YOUR ASSIGNMENT » Write out the data exactly, every line included.

RECORDED DATA »
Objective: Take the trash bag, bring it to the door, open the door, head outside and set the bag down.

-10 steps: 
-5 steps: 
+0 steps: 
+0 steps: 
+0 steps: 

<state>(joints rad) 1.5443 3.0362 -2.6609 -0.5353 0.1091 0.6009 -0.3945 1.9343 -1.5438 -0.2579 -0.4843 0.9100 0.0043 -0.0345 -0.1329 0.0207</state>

RESPONSE TO THE TASK »
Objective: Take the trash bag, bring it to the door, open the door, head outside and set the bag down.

-10 steps: 
-5 steps: 
+0 steps: 
+0 steps: 
+0 steps: 

<state>(joints rad) 1.5443 3.0362 -2.6609 -0.5353 0.1091 0.6009 -0.3945 1.9343 -1.5438 -0.2579 -0.4843 0.9100 0.0043 -0.0345 -0.1329 0.0207</state>

The answer has been fully stated.